Check the appropriate box below if the Form 8-K filing is intended to simultaneously satisfy the filing obligation of the registrant under any of the following provisions:
¨  Written communications pursuant to Rule 425 under the Securities Act (17 CFR 230.425)
¨  Soliciting material pursuant to Rule 14a-12 under the Exchange Act (17 CFR 240.14a-12)
¨  Pre-commencement communications pursuant to Rule 14d-2(b) under the Exchange Act (17 CFR 240.14d-2(b))
¨  Pre-commencement communications pursuant to Rule 13e-4(c) under the Exchange Act (17 CFR 240.13e-4(c))
Indicate by check mark whether the registrant is an emerging growth company as defined in Rule 405 of the Securities Act of 1933 (§230.405 of this chapter) or Rule 12b-2 of the Securities Exchange Act of 1934 (§240.12b-2 of this chapter).
Emerging growth company ¨
If an emerging growth company, indicate by check mark if the registrant has elected not to use the extended transition period for complying with any new or revised financial accounting standards provided pursuant to Section 13(a) of the Exchange Act. ¨
Securities registered pursuant to Section 12(b) of the Act:
Title of each class
Trading Symbol(s)
Name of each exchange on which registered
Common Stock ($0.01 par value)
ACA
New York Stock Exchange






Item 5.02 Departure of Directors or Certain Officers; Election of Directors; Appointment of Certain Officers; Compensatory Arrangements of Certain Officers.
The Human Resources Committee of Arcosa, Inc. (the “Company”) has approved (i) an updated form of Restricted Stock Unit Agreement (the “RSU Agreement”), (ii) a form of Non-Employee Director Restricted Stock Unit Agreement (the “Director RSU Agreement”) and (iii) a form of Performance-Based Restricted Stock Unit Grant Agreement (the “Performance RSU Agreement”).
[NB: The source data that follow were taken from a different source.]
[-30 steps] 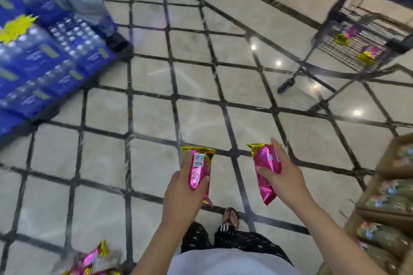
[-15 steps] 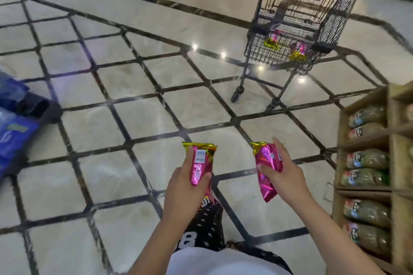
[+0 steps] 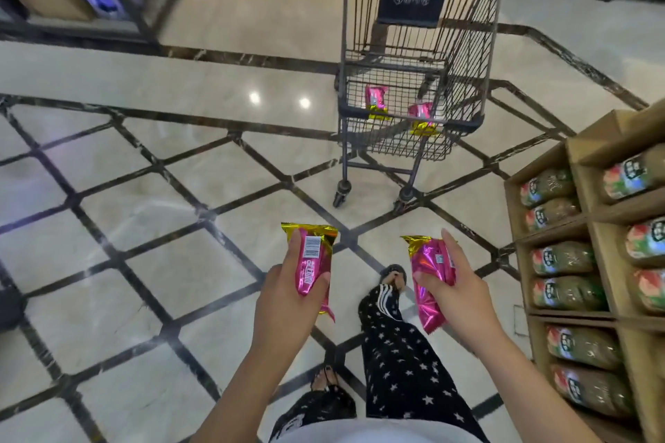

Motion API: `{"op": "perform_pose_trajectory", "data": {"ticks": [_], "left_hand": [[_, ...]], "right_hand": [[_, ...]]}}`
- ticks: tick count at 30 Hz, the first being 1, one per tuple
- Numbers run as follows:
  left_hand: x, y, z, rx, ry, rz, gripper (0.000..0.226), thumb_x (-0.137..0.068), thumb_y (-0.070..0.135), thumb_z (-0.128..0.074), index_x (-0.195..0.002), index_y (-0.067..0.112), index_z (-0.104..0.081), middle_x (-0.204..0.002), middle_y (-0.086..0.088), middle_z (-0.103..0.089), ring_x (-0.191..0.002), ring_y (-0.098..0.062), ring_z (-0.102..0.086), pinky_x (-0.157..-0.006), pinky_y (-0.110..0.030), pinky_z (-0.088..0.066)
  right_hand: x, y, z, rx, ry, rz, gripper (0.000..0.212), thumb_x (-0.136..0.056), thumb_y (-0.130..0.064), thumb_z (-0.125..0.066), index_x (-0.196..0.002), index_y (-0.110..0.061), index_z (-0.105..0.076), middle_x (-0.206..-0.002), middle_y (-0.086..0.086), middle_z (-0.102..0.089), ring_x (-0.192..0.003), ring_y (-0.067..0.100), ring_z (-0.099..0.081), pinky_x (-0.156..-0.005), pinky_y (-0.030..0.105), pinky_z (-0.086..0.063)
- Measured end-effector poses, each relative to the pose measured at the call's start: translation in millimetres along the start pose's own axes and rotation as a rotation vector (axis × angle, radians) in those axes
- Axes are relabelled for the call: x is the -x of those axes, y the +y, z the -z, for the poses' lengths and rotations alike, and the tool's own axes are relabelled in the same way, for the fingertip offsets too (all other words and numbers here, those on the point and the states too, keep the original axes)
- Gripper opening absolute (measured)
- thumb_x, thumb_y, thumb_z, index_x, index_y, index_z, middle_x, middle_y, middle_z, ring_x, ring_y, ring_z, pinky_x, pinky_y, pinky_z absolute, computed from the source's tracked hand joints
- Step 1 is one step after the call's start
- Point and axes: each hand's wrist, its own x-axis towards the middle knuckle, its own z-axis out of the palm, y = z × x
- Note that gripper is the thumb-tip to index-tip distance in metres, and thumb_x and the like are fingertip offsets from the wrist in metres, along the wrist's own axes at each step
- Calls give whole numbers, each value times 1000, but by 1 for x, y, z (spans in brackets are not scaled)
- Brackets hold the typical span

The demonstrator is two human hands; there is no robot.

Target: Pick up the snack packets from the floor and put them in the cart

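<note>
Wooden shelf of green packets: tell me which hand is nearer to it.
Right. The right hand is just beside the shelf, holding a packet; the left hand is farther away.

The floor (image 3: 180, 280) is polished pale stone, glossy enough to mirror the lamps, with dark veined inlay strips. At twelve o'clock the cart (image 3: 414, 90) is dark matt wire metal; the snack packets (image 3: 312, 262) gleam in crinkled pink and gold foil. At three o'clock, the display shelf (image 3: 608, 262) looks like matt brown cardboard.
</note>
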Motion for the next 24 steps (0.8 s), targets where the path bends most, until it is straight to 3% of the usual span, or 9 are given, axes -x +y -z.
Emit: {"op": "perform_pose_trajectory", "data": {"ticks": [3,5,6,8,12,15,17,21,24], "left_hand": [[-50,28,-12,-15,22,-34,77,-94,42,-58,-152,51,-7,-106,5,-56,-95,-10,-57,-80,-31,-54],[-86,51,-20,-31,32,-61,78,-94,44,-57,-152,50,-6,-106,4,-55,-96,-12,-57,-80,-31,-53],[-104,63,-24,-38,28,-68,78,-94,45,-56,-152,51,-5,-106,2,-55,-96,-13,-57,-81,-33,-54],[-140,90,-31,-31,13,-81,78,-93,49,-55,-148,57,-1,-108,0,-55,-93,-13,-59,-79,-36,-56],[-205,146,-40,-75,47,-188,80,-93,51,-54,-146,60,5,-111,1,-53,-94,-15,-57,-78,-32,-52],[-243,176,-44,-50,61,-188,79,-93,53,-53,-150,57,2,-115,0,-54,-95,-15,-56,-77,-29,-49],[-271,189,-47,-62,48,-211,78,-93,53,-52,-147,59,3,-116,0,-53,-96,-14,-55,-75,-25,-47],[-331,209,-55,-96,-7,-229,78,-95,51,-53,-146,58,6,-125,-3,-51,-111,-21,-55,-89,-33,-51],[-386,220,-67,-153,-76,-222,79,-95,54,-51,-146,59,9,-128,-4,-50,-114,-24,-54,-92,-39,-50]], "right_hand": [[-52,-19,18,-8,17,7,79,-89,-23,-69,-149,-46,-22,-115,-4,-56,-88,11,-58,-77,18,-47],[-89,-37,34,-4,26,5,77,-90,-22,-67,-150,-43,-23,-109,-8,-56,-78,-1,-54,-63,4,-41],[-107,-46,43,1,24,1,78,-91,-22,-67,-151,-43,-22,-103,-12,-55,-74,-7,-52,-57,3,-40],[-139,-66,63,7,24,11,79,-91,-24,-67,-151,-45,-21,-93,-19,-55,-73,-6,-54,-57,7,-42],[-202,-109,102,85,5,71,78,-90,-32,-67,-148,-51,-19,-92,-3,-63,-78,18,-67,-72,36,-57],[-244,-136,119,104,27,103,78,-90,-33,-68,-148,-52,-18,-106,2,-65,-80,17,-66,-69,33,-57],[-271,-151,124,93,52,126,80,-90,-31,-68,-149,-49,-18,-115,-8,-57,-80,8,-61,-67,23,-50],[-321,-167,120,102,84,101,80,-89,-32,-69,-150,-45,-19,-99,-11,-57,-76,3,-60,-66,22,-48],[-358,-174,117,105,121,31,81,-88,-33,-70,-150,-45,-19,-97,-12,-58,-77,5,-61,-78,29,-54]]}}
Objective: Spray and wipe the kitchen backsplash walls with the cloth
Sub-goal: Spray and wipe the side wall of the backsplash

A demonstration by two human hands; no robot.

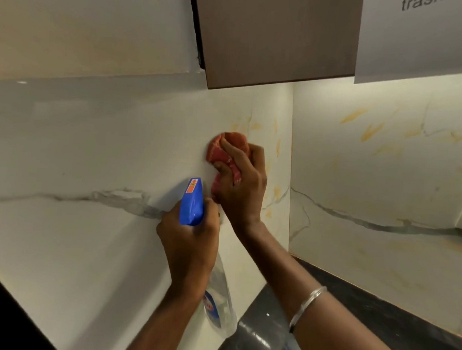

The following is a description of the material terms and provisions of each of these agreements. The descriptions as set forth under this Item 5.02 are qualified in their entirety by reference to the terms and conditions of Exhibits 10.1, 10.2 and 10.3, respectively, which are incorporated by reference herein.
RSU Agreement
Pursuant to the RSU Agreement, each participant is eligible to vest in and receive a number of shares of Company common stock (“Shares”) equal to the number of restricted stock units (“RSUs”) granted. The RSUs will be subject to special vesting and forfeiture rules as set out in the RSU Agreement and the 2018 Stock Option and Incentive Plan (the “Plan”) and will vest according to the schedule specified in the RSU Agreement. After vesting, the Company will convert the RSUs granted into the equivalent number of Shares and shall deliver the Shares to the participant. If, prior to vesting, the participant’s employment with the Company terminates for any reason except death, disability, retirement, or termination without cause in connection with a change in control, or the participant violates the RSU Agreement, any RSUs unvested as of that date will be forfeited. In addition, if the participant violates the RSU Agreement, the participant will be required to repay the Company the Shares, or value of the Shares, previously received upon prior vesting pursuant to the RSU Agreement.
Director RSU Agreement
Pursuant to the Director RSU Agreement, and subject to the terms of the Plan, each non-employee director is eligible to vest in and receive a number of Shares equal to the number RSUs granted. The RSUs will become 100% vested upon the earliest of: (1) the first anniversary of the grant date; (2) the death of the non-employee director or termination of the non-employee director’s service due to disability; or (3) the consent of the board of directors. After vesting, the Company will convert the RSUs granted into the equivalent number of Shares and shall deliver the Shares to the non-employee director following a separation of service. If the non-employee director ceases to be a director of the Company at any time prior to the vesting of the RSUs awarded under the Director RSU Agreement for any reason other than termination of service due to disability or death, any RSUs unvested as of that date will be forfeited.
Performance RSU Agreement
Pursuant to the Performance RSU Agreement, the participant will receive between 0% and at a set percentage in excess of 100% of a target number of RSUs, which shall be determined by the Company with the purpose of serving as a performance incentive for the participant. The RSUs shall be awarded based upon the achievement of the goals and objectives set by the Company for the performance period defined by the Appendix to the Performance RSU Agreement. Some or all of the RSUs awarded shall become vested as of May 15 of the year following the end of the defined performance period, subject to the determination that the participant has achieved at least the threshold requirements set out by the Company during the performance period. After vesting, the Company will convert the RSUs granted into the applicable number of Shares based on the performance results and shall deliver such Shares to the participant. At the time of the participant’s death, disability, retirement, or termination without cause, including, but not limited to, in connection with a change in control, any RSUs are subject to special vesting rules set out by the Performance RSU Agreement. If the participant violates the provisions of the Performance RSU Agreement, all remaining unvested RSUs shall be forfeited, and the participant will be required to repay the Company the Shares, or value of the Shares, previously received pursuant to the Performance RSU Agreement.
Item 5.07    Submission of Matters to a Vote of Security Holders
On May 7, 2019, the Company held its 2019 Annual Meeting of Stockholders at which the Company’s stockholders voted on the following four proposals, and cast their votes as described below.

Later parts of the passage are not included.